SMOKING THE INTRUDER OUT.

"A polecat!" gasped Steve. "Thunder! What a nice mess we're in."

"That's just what," echoed Bandy-legs. "It's half an hour now since Uncle Jim sighted the striped beast through the window. He was a-settin' on the table then, and having a spread all by himself. Then, of course, after that he gets sleepy, and I just bet you right now he's curled up as nice as you please in the very bunk I expected to occupy to-night. Just my luck!"

"But we ought to get rid of him," said Max, hardly knowing whether to laugh or feel provoked, for he was very tired and hungry and did not enjoy the prospect of sleeping out-of-doors without even a solitary blanket, while that saucy little beast retained possession of the whole cabin.

"We've been waiting and watching and hoping this half hour and more," said Owen, with a rather forlorn smile; "but still he doesn't come out of the window where he must have gone in."

"H-h-he likes it in t-t-there. Most c-c-comfortable place he ever s-s-struck," Toby remarked.

"Where were the dogs when he went in?" Max asked.

"Off with us," replied Owen.

"We got back an hour before noon," Trapper Jim remarked. "After lunch we hung around for a while and I fixed all the pelts we brought in."

"Any mink?" asked Steve, eagerly.

"Yes, one good pelt," answered Jim. "Then, about the middle of the afternoon I said we might take a little range around on our own hook and set the bear trap in the bargain, for the old chap had been along the trail to the marsh again."

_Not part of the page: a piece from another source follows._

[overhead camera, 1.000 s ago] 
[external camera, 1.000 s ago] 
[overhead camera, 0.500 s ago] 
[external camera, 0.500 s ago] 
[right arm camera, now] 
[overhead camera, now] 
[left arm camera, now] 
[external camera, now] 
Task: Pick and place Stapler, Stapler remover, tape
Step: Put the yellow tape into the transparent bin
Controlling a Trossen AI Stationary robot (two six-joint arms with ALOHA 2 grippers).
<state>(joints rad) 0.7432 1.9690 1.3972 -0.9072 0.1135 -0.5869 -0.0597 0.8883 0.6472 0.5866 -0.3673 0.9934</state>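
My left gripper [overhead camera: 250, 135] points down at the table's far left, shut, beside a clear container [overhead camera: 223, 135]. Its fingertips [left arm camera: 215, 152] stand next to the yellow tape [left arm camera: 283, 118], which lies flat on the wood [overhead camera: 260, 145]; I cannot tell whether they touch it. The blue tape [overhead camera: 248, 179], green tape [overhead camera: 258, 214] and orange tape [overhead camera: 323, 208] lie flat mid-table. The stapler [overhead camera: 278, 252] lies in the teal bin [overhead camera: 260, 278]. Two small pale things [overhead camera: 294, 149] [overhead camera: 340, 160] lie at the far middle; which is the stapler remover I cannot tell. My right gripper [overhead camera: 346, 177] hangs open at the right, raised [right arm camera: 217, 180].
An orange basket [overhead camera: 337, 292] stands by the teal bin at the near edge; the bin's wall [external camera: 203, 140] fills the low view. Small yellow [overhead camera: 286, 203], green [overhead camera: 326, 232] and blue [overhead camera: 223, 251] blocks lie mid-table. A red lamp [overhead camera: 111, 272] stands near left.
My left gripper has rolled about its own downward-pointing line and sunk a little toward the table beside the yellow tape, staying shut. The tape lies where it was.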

"Bully!" exclaimed Steve, who was hard to keep quiet.

"We tied the dogs some little distance away from where we meant to set our bear trap, because they'd want to follow the trail and spoil everything," Uncle Jim went on.

"And we helped him set her, too," remarked Bandy-legs, proudly.

"Yes, if we get a bear, it'll be partly yours, boys," the trapper went on to say. "After that part of the business had been carried out we started on our hunt. But to tell you the truth, boys, we never saw a thing worth shooting."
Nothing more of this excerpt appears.